此程序按对象清洗源列表。那个原始列表
“1”, “2”, “3”, “4”, “5”, “6”, “7”, “8”, “9”, “10”, “11”, “12” , “13”, “14”, “15”, “16”, “17”, “18”, “19”, “20”
trasfoms to
11 ^ 12 19 ^ 20 17 ^ 18 15 ^ 16 1 ^ 2 5 ^ 6 3 ^ 4 13 ^ 14 7 ^ 8 9 ^ 10
以上情况属实,而注释行未注释。现在,如果第A行被评论,那么shuffleList中的所有元素都是19^20。
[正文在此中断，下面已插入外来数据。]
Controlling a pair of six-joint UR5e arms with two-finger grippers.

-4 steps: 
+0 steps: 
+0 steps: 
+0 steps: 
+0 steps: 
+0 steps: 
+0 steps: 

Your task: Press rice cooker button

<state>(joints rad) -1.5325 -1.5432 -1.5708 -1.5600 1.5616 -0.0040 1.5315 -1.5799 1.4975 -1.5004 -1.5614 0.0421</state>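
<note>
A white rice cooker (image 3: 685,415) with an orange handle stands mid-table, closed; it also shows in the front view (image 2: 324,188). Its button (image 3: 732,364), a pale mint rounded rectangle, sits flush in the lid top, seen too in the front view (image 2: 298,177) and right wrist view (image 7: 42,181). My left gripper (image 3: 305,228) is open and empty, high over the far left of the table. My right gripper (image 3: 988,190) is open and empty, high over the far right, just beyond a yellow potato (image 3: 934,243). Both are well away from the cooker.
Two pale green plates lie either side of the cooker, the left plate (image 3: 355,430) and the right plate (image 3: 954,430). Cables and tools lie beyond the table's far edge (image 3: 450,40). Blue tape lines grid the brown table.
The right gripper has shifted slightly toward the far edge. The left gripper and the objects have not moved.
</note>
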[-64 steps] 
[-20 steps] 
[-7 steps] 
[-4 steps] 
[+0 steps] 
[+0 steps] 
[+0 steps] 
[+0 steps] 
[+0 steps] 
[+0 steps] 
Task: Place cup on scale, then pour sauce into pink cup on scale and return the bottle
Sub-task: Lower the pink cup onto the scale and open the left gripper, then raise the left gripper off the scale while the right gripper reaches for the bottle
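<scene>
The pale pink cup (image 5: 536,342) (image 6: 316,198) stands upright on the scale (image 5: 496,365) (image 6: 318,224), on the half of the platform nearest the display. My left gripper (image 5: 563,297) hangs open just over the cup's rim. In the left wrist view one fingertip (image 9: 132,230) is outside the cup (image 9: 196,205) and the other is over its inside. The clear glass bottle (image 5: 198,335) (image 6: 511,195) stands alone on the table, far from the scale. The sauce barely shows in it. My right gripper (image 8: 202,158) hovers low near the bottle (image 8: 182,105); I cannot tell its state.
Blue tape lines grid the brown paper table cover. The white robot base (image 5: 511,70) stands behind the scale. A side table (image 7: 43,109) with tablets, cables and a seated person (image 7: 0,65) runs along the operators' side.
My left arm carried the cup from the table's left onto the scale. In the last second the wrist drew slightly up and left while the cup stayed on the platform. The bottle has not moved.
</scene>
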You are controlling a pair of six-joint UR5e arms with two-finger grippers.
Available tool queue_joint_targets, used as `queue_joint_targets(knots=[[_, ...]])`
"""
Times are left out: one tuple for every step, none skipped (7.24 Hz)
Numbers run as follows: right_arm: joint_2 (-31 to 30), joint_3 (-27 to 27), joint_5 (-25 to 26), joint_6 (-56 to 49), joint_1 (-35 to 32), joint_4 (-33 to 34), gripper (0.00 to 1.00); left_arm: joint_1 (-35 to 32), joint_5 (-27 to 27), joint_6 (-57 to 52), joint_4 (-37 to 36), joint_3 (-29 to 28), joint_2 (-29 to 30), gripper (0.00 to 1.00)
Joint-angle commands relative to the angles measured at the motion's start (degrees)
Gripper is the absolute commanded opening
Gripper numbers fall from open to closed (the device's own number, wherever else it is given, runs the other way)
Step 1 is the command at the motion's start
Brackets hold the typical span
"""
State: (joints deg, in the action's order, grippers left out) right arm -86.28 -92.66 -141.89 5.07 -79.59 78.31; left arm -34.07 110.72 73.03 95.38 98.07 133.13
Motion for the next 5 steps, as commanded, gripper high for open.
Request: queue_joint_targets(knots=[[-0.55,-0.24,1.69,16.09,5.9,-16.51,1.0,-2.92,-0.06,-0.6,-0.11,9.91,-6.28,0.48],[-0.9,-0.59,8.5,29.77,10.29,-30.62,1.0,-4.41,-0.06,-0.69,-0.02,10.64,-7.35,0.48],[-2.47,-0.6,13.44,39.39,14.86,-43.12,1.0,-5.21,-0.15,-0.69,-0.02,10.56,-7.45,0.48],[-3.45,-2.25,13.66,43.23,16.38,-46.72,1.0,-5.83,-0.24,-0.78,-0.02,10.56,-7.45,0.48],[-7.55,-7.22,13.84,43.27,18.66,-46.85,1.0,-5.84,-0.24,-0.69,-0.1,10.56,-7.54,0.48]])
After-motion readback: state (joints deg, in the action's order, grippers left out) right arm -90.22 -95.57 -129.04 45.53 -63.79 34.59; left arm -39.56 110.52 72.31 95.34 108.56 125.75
public class ShuffleService {
public static void shuffleList(List<String> list) {
System.out.println(list);
ArrayList<String[]> shuffleList = new ArrayList<String[]>(10);
String[] arr = new String[2];
boolean flag = false;
int step = 0;
for(String s: list){
if(flag){
arr[1]=s;
} else {
arr[0]=s;
}
flag=!flag;
step++;
if(step==2){
shuffleList.add(arr);
step=0;
//arr = new String[2]; //**line A**
}
}
Collections.shuffle(shuffleList);
for(String[] val: shuffleList){
System.out.print(val[0]);
System.out.print("^");
System.out.println(val[1]);
}
}
public static void main(String[] args) {
String[] a = new String[]{"1","2","3","4","5","6","7","8","9","10","11","12","13","14","15","16","17","18","19","20"};
List<String> list1 = Arrays.asList(a);
shuffleList(list1);
}
}
那么为什么我需要在程序中取消注释 A行才能正常工作?
答案 0 :(得分:2)
因为当您将值重写为arr(不重新制作)时,您还将修改列表中已有的值。
将对象添加到列表并不会阻止您修改它,它不会自行复制。通过在循环中调用new String[2],您可以为添加到列表中的每一对有效地构建一个新的字符串数组,这就是您想要的。